- _How to complete this task_
Return the number of lines below with "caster" in them, and nothing else.

- _Source material_

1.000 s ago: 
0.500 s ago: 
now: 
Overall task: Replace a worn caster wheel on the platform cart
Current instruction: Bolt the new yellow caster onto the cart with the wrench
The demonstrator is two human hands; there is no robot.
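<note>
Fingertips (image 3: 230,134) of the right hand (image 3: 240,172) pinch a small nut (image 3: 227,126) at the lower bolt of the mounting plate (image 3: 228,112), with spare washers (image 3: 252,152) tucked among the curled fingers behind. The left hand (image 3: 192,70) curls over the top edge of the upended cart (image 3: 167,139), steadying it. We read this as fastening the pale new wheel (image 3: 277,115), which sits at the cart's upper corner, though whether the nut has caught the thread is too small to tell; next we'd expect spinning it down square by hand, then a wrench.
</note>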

- _Task output_
2